What needs to be done = From the material below, copy out each line with the word "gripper" in it.

■ ■ ■ ■ ■ ■ ■

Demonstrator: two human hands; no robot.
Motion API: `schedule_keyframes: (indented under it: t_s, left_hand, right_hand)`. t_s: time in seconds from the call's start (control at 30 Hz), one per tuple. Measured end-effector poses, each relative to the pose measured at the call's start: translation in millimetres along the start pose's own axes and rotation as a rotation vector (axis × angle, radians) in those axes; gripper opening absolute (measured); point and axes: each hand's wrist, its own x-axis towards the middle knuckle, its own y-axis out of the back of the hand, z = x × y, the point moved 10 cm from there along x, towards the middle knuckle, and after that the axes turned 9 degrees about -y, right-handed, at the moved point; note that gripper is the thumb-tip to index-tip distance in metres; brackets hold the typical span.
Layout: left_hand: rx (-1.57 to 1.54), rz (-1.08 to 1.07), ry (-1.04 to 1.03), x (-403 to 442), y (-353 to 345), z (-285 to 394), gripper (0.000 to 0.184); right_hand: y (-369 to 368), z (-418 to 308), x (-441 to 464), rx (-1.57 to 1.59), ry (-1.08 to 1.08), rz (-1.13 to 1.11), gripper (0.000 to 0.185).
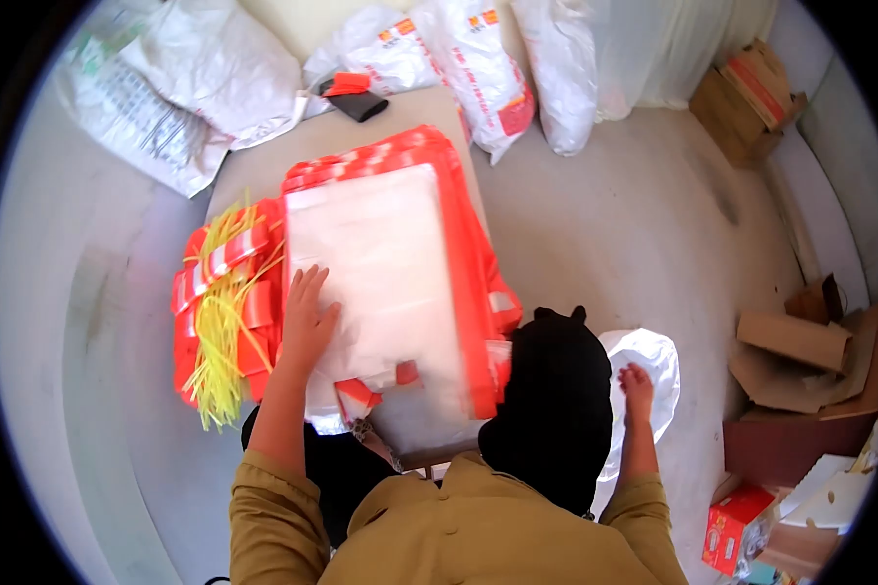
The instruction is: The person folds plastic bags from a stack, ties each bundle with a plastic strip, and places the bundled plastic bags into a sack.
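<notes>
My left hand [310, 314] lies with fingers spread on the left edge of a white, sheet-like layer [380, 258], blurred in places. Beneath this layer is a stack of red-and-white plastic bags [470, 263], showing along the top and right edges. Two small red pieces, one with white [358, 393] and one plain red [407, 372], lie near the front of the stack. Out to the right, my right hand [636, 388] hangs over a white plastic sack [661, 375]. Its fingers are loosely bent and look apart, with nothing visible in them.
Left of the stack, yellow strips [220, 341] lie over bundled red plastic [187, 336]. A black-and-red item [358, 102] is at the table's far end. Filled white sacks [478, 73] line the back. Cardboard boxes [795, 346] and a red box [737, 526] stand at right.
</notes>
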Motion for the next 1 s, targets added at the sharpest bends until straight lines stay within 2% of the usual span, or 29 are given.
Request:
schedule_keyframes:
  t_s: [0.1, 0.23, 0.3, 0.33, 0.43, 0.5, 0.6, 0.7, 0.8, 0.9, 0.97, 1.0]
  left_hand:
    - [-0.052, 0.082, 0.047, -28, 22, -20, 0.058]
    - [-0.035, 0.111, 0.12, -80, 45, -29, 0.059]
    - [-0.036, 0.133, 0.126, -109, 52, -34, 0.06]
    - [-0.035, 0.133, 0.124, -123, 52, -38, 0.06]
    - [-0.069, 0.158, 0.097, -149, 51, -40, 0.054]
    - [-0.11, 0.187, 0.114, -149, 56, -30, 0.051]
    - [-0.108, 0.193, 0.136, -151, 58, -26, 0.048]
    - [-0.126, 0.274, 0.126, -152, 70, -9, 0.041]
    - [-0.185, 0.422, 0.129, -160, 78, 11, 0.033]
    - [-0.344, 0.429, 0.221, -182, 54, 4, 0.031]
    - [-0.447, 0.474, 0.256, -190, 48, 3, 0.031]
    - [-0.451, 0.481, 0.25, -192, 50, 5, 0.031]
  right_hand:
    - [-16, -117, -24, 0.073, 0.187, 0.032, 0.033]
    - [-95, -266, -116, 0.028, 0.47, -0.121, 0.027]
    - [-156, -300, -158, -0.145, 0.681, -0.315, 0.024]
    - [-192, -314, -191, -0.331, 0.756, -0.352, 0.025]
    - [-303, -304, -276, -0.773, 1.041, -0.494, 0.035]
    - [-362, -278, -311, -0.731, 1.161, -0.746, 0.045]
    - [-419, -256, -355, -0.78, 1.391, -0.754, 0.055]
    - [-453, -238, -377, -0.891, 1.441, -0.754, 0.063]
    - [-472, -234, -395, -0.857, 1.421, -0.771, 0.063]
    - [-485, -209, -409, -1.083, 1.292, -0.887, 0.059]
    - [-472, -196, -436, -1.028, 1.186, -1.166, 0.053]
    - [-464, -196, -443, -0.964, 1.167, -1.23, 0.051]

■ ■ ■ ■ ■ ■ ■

Written response =
Motion API: `schedule_keyframes: (indented under it: t_s, left_hand, right_hand)`. t_s: time in seconds from the call's start (control at 30 Hz), one per tuple. Measured end-effector poses, each relative to the pose measured at the call's start: translation in millimetres along the start pose's own axes and rotation as a rotation vector (axis × angle, radians) in those axes; gripper opening absolute (measured); point and axes: each hand's wrist, its own x-axis towards the middle knuckle, its own y-axis out of the back of the hand, z = x × y, the point moved 10 cm from there along x, towards the middle knuckle, and after that the axes turned 9 degrees about -y, right-handed, at the moved point; note that gripper is the thumb-tip to index-tip distance in metres; brackets hold the typical span.
Layout: left_hand: rx (-1.57 to 1.54), rz (-1.08 to 1.07), ry (-1.04 to 1.03), x (-403 to 442), y (-353 to 345), z (-285 to 394), gripper (0.000 to 0.184); right_hand: y (-369 to 368), z (-418 to 308), x (-441 to 464), rx (-1.57 to 1.59), ry (-1.08 to 1.08), rz (-1.13 to 1.11), gripper (0.000 to 0.185).

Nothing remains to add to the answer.